**WORK ITEM:**
Go through the material that comes after this and count the lines containing "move"; report only the count.

*** Opening SUPPLIED ENTRIES ***

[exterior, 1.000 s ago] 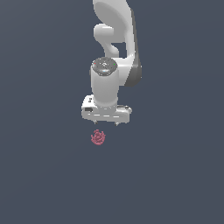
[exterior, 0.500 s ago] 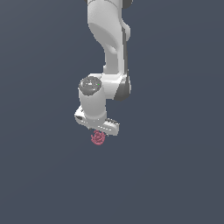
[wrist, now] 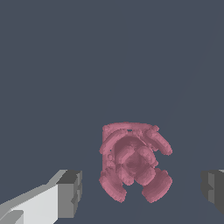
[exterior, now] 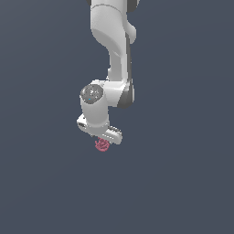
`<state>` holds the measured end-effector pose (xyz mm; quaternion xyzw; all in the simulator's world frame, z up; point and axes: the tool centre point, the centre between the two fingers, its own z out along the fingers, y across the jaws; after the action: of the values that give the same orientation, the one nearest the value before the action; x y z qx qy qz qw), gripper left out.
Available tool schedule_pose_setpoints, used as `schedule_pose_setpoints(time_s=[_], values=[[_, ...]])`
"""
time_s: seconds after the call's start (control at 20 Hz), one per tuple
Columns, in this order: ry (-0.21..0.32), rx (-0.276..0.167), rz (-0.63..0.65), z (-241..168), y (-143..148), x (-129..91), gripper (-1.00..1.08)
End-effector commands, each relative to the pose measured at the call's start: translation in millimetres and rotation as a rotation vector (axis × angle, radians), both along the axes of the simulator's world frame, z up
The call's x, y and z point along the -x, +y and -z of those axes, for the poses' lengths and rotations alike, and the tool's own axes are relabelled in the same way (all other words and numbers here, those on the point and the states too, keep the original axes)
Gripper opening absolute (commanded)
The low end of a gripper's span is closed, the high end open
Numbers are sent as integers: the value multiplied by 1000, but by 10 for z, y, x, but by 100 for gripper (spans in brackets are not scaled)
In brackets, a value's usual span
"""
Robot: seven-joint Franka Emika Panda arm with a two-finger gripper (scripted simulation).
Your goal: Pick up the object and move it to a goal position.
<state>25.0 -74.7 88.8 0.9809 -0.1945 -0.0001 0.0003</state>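
**Operator:** Where is the lump right now?

**Spotter:** Use the gripper (exterior: 102,138) as your landmark. In the exterior view, the pink lump (exterior: 102,145) sits directly under the gripper's white body, partly covered by it, so you only see its lower part poking out. Everything around it is the same flat dark grey ground (exterior: 183,183).

**Operator:** And from the wrist?

**Spotter:** There you get a clear look. The lump (wrist: 133,161) is a ridged, rosette-like knot of pinkish-red bumps, and it lies between the two fingertips. One dark grey fingertip (wrist: 70,194) stands off to one side of it, with its white finger running away behind. The other fingertip (wrist: 213,191) is at the far edge of the picture, only partly in view.

**Operator:** How does the gripper (wrist: 141,192) stand? Have you got hold of it?

**Spotter:** No. Your jaws are spread wide, much wider than the lump. There is bare grey ground showing on both sides between the lump and each fingertip, so neither one touches it. The lump is nearer the fully visible fingertip than the cut-off one, so it is not quite centred in the gap.

**Operator:** Is it on the ground?

**Spotter:** I can't tell for sure from these views how high the fingertips are relative to the lump.
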Motion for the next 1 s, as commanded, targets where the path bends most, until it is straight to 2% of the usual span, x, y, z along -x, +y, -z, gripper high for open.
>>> schedule_pose_setpoints(time_s=[0.0,0.35,0.6,0.65,0.95], values=[[1,0,1,69,-1,4,100],[0,0,6,416,-5,11,100],[0,-1,6,480,-6,-2,100],[0,-1,6,480,-6,-2,-100],[0,-1,6,480,-6,-2,-100]])
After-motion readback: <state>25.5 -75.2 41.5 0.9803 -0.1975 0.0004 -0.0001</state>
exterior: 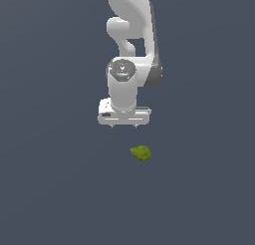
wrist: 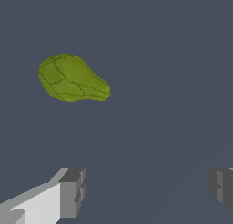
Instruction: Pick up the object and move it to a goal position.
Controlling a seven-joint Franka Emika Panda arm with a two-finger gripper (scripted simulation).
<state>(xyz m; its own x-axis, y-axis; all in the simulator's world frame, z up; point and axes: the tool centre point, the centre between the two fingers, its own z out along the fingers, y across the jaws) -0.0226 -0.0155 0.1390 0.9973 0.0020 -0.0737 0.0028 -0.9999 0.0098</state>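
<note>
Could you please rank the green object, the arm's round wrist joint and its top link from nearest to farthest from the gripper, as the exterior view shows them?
From the gripper:
1. Object: just below, slightly toward the exterior view's right.
2. Wrist joint: directly above.
3. Top link: far above, at the picture's upper edge.

Object (exterior: 141,153) lying on the floor (exterior: 50,189), gripper (exterior: 123,125) held above it, offset toward the exterior view's left, not touching
</note>
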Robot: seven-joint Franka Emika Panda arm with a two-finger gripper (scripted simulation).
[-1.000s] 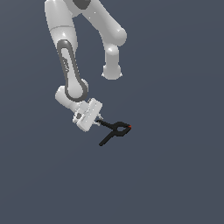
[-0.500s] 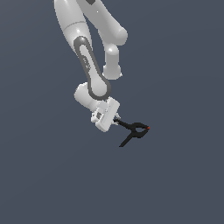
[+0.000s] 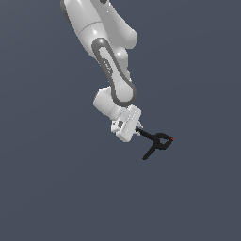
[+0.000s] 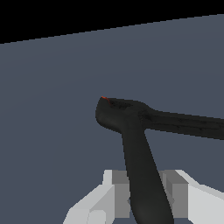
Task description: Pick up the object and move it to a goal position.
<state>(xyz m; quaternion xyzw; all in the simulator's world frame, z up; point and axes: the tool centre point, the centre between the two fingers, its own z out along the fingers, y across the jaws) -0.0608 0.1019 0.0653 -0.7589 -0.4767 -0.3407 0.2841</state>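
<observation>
The object is a small black spring clamp (image 3: pixel 158 141) with two thin splayed handles and a tiny red-orange tip. It hangs in the air off the end of my white gripper (image 3: pixel 138 130), which is shut on one of its handles. The other handle points down toward the exterior view's left. In the wrist view the clamp (image 4: pixel 135 144) fills the middle, one handle running down between my gripper (image 4: pixel 146 201) fingers (image 4: pixel 113 190), the second handle stretching off sideways.
Only a plain dark grey surface (image 3: pixel 197 197) shows around the arm (image 3: pixel 110 61). No goal marker or other object is in view.
The arm has carried the clamp steadily toward the exterior view's right and slightly lower, with the grip on the handle unchanged.
</observation>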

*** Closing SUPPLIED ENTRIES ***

**RESULT OF THE EXERCISE:**
3